If you are buying a home, or if you are refinancing your current home, you should consider a variable rate mortgage, sometimes known as an adjustable rate mortgage. It could save you money.
A variable rate mortgage is one where the interest you pay will go up or down based on the interest rate market. Usually a variable rate mortgage has a period at the beginning of the loan where the interest rate is fixed and does not change. A five-year period for a fixed rate is common, but there are loans with other lengths for the initial fixed rate. After that most variable rate mortgages will adjust once a year based on some public interest rate. For example the London Inter-Bank Offering Rate (LIBOR) is a common rate that represents the overall market for lending. On the appropriate anniversary your loan is re-set to the LIBOR rate plus or minus a percentage that is specified in your loan papers.
What is most important to you, the borrower, is that the initial interest rate on a variable rate mortgage is fixed and is generally a lower rate than a mortgage with a fixed rate for 30 years. That means your monthly house payment will generally be lower for the first five years. It is important, of course, to know the interest rates for variable mortgages and the comparable rate for a 30-year fixed rate mortgage so that you can compare them. Ask your banker to provide you with the principal and interest (P&I) payments for each combination of the length of the fixed period of the mortgage and any extra fees or points that they would charge you.
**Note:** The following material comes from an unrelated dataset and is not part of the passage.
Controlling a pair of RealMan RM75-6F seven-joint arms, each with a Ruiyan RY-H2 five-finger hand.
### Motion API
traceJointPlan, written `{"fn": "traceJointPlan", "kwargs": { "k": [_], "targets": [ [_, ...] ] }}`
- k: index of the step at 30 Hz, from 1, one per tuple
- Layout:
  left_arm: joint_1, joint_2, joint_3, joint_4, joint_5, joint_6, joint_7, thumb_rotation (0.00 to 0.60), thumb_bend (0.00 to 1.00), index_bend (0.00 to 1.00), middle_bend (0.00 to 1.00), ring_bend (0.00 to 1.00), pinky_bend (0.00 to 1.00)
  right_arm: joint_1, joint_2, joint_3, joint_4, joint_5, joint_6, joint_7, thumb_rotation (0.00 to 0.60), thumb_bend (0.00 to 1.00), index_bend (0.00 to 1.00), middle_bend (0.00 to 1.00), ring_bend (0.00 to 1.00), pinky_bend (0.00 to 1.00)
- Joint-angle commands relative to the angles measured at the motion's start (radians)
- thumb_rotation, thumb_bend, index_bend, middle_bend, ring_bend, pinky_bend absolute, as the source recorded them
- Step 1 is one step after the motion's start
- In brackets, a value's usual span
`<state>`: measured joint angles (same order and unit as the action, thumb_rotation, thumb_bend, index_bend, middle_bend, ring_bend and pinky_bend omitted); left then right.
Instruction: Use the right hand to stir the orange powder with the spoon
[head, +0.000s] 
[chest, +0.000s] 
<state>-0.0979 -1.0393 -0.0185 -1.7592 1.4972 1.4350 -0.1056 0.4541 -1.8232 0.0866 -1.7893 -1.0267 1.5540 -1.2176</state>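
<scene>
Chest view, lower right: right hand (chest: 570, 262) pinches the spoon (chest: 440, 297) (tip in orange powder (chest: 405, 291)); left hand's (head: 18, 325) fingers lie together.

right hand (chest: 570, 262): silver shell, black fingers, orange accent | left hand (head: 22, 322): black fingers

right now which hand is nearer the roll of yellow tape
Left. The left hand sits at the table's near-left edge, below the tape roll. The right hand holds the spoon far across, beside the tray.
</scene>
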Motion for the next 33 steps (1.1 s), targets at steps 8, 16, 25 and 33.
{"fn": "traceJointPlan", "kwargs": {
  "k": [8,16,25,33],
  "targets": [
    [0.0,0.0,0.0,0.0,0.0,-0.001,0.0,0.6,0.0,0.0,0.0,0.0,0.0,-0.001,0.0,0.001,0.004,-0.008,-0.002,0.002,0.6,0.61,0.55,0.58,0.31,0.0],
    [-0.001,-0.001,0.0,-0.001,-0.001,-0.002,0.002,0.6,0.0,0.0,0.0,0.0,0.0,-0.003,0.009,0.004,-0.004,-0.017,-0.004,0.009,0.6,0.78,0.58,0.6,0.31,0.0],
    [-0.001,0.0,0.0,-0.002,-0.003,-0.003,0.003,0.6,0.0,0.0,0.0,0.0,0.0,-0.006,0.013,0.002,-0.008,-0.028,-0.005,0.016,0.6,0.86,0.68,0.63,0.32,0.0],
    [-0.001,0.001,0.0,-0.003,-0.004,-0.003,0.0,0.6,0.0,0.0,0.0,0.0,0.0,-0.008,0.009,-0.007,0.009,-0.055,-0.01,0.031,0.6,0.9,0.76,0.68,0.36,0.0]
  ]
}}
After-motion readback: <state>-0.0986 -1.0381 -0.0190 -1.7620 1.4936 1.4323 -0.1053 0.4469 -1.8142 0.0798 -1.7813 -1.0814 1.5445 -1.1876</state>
There are two reasons why you should consider a variable rate mortgage.
The first reason relates to how long you plan to live in the home. If you expect to live in the home for 5 years or less, it is almost always cheaper to have a variable rate. If you expect to live in your home for five to ten years, you will need to estimate future costs and make some assumptions about future changes in interest rates. If you expect to live in the home for more than ten years, you will likely be better off with a fixed rate 30-year mortgage.
The second reason is if you anticipate a reasonable growth in your income. A variable rate mortgage can ensure a somewhat lower monthly payment now, but even if the monthly payment grows after the first five years, your increased income will be adequate to make the payment.
A variable rate mortgage should be investigated to see if it can save you some money.